On a brighter note, the house of Caer Carnivore is slowly getting repairs made which should help everyone's stress levels here. We got a new roof which was no small task as most roofers dread the mansard-style roof such as ours, and now I've been getting contractors to send me estimates for repairing the front porch and stairs. If everything goes right and goes under budget, the next round of repairs may include redoing the kitchen, which makes me whimper in frustration currently. Until my foot is completely healed, I'm not supposed to be doing anything like heavy lifting so I can't do upstairs and start clearing out the three storage areas, so once again I'm stuck. At least Wolf is slowly plodding away at his room, so there's light at the end of the tunnel for my eventual return to what was once my office, which is now Wolf's bedroom and storage area for some of SueDeer's things and what's left is all my junk... I can't safely walk around that room with my cam-walker (walking cast), so I just don't go up there much right now.

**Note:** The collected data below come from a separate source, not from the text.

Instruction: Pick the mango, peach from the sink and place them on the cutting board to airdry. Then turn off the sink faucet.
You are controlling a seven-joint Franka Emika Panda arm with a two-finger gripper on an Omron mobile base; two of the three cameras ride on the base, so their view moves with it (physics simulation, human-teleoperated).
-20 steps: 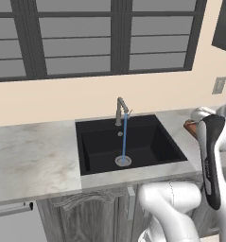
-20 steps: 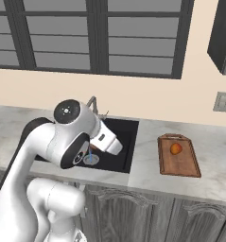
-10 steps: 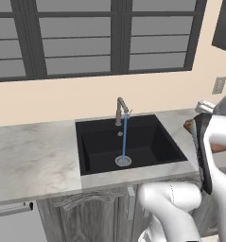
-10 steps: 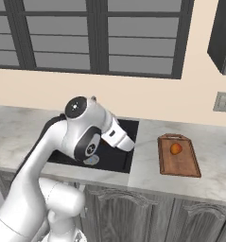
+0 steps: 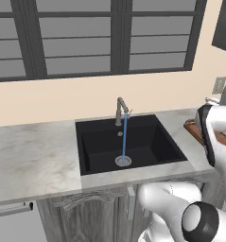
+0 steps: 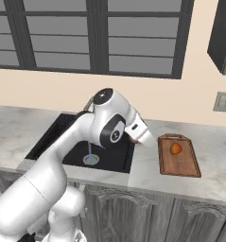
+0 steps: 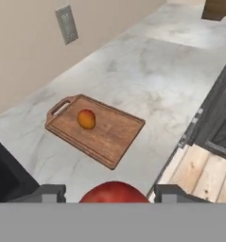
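Note:
The pinkish-red peach (image 7: 114,192) sits between my fingertips (image 7: 49,193), and my gripper (image 7: 112,194) is shut on it. In the right base view my gripper (image 6: 143,137) hangs over the counter between the black sink (image 6: 62,137) and the reddish-brown cutting board (image 6: 179,163). The orange mango (image 7: 86,118) lies on the cutting board (image 7: 109,139), near its handle end; the same mango (image 6: 176,148) shows from the right base. The sink (image 5: 147,142) holds no fruit. Water runs from the grey faucet (image 5: 120,109) down to the steel drain (image 5: 123,161).
Pale marble counter (image 7: 147,75) runs around the board. A wall outlet (image 7: 66,23) is behind it, and a brown box (image 7: 217,8) stands far along the counter. Dark cabinet fronts (image 7: 218,123) drop off at the counter's edge.
My arm has swung right from over the sink toward the cutting board, carrying the peach. The mango and the running water are unchanged.

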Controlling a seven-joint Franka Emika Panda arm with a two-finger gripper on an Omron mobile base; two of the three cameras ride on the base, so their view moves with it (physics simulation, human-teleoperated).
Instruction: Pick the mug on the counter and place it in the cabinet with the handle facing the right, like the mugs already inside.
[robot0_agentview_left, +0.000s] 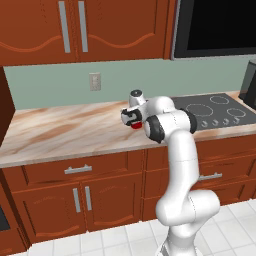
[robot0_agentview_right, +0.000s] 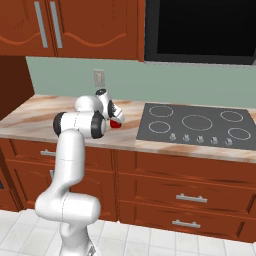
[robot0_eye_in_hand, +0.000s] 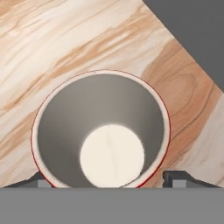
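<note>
Pincer (robot0_eye_in_hand: 105, 177) of mine hangs over the mug (robot0_eye_in_hand: 100, 131) on the counter (robot0_eye_in_hand: 65, 43) — fingertips (robot0_eye_in_hand: 179, 177) at four and eight o'clock, spread, not yet gripping.

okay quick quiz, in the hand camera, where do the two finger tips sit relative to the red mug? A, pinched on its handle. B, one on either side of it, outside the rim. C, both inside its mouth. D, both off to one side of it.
B: in the hand view the mug stands upright on the counter, its open mouth facing the camera, and the gripper has one dark tip outside each side of the rim.
</note>
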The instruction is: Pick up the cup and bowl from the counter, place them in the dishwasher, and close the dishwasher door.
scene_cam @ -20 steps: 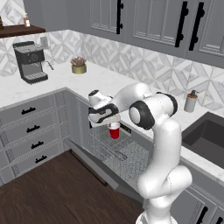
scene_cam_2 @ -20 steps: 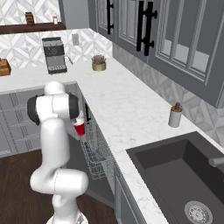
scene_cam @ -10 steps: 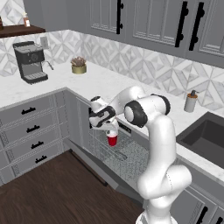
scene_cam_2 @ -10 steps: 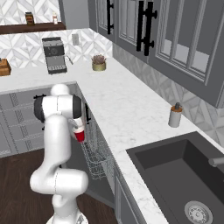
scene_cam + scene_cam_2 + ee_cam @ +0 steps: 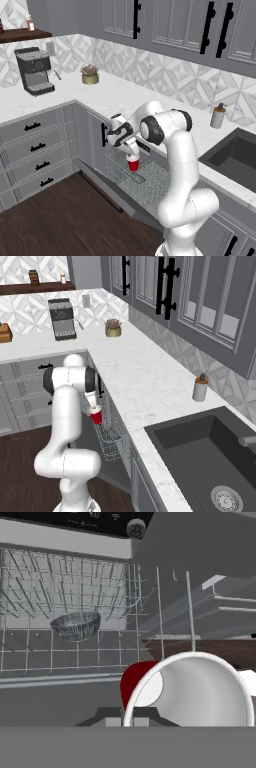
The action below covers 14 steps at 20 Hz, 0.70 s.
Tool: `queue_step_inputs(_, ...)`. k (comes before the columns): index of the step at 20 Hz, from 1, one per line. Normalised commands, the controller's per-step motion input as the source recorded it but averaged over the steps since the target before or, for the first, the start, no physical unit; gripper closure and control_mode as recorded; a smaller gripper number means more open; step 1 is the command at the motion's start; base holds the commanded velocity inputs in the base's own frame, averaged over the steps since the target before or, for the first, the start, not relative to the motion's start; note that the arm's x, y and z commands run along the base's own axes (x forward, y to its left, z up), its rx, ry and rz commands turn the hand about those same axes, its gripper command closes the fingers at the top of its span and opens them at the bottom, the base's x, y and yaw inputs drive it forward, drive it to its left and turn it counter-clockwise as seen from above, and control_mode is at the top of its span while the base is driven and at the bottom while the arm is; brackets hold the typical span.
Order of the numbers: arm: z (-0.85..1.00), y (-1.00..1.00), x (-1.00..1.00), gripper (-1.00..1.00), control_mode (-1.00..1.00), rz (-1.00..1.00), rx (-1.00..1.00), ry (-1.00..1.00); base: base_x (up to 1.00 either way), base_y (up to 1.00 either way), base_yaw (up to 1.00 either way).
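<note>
Cup (image 5: 133,163) is hanging in the gripper (image 5: 131,151), its red body pointing down and slightly tilted over the pulled-out wire rack (image 5: 142,177) of the dishwasher (image 5: 150,192). Gripper fingers are pinching narrowly on the cup's rim, holding it above the rack and not touching the wires. From the right base view the cup (image 5: 96,416) is sitting just under the gripper (image 5: 93,407), beside the edge of the counter (image 5: 145,386) and above the near end of the rack (image 5: 111,433). Through the hand view the cup (image 5: 187,689) is showing its white inside as a large round opening, with a strip of red outer wall at its left side. Beyond it, the bowl (image 5: 76,625) is resting inside the rack (image 5: 75,612), well apart from the cup, looking like a shallow grey mesh-textured dish. Dishwasher door (image 5: 107,192) is lying dropped open, sloping down toward the dark wood floor (image 5: 60,220) below the rack. On the counter (image 5: 120,95) a coffee machine (image 5: 34,70) is standing in the far corner, a small potted plant (image 5: 90,74) is sitting near the tiled wall, and a grey soap bottle (image 5: 217,116) is standing near the dark sink (image 5: 235,157).
</note>
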Motion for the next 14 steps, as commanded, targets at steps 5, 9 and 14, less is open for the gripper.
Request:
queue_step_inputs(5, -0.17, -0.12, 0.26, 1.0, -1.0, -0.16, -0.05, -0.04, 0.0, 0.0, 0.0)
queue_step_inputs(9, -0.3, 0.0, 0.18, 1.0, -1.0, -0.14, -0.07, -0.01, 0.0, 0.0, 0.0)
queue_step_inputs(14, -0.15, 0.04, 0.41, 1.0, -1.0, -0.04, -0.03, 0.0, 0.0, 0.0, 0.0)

What I desparately wish to do is organize my room so I could start sewing again. I'll need to buy a new sewing machine, as the tensioner is failingon the current one, but I really want to get back into sewing animal plushes and costumes and the myriad other crafting projects that require stitchwork... like curtains, chairpads, pillows, and beanbag chairs. I'd like to do a "Clean Sweep" of my studio and get shelves up, drawers built, and things organized so I can start hammering down the stack of unfinished projects waiting for me. But, I still have to wait.